About object detection training

louis624 commented 2 years ago

Dear authors Thank you for the great paper and its model architecture.

I have some questions related to the object detections in your paper.

In Section 4.2 (Object Detection), it is written as the following:

We validate PiT through object detection on COCO dataset [24] in Deformable-DETR [44]. ... Since the original image resolution is too large for transformer-based backbones, we halve the image resolution for training and test of all backbones.

So, my questions are

Is PiT for object detection trained with a fixed size of 667 by 400 (half of 1333 and 800)? If so, were the images zero padded in case where the resized images were smaller than the size (667 by 400)?
For object detection, it is clear that the input data size are different than the data for image classification.
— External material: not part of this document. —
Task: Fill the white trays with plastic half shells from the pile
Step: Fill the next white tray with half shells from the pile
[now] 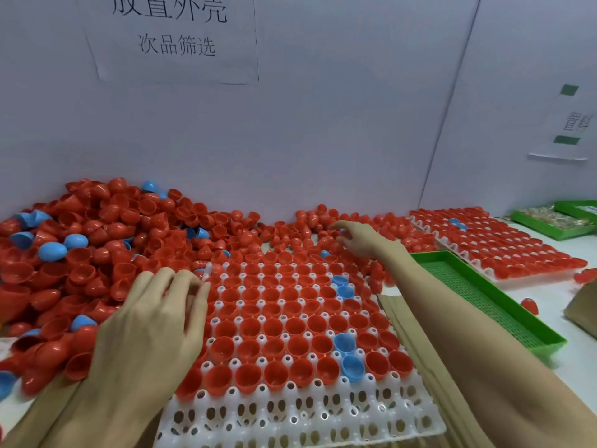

Then, does patch size of PiT changes? or the number of patches changes?
If number of patches for detection were kept the same as for the image classification, than does the patch embedding (conv_embedding) has larger kernel sizes?

Thank you in advance.

bhheo commented 2 years ago

Hi @louis624

Thank you for your interest in our paper. Here are my answers.

1. Is PiT for object detection trained with a fixed size of 667 by 400 (half of 1333 and 800)? If so, were the images zero padded in case where the resized images were smaller than the size (667 by 400)?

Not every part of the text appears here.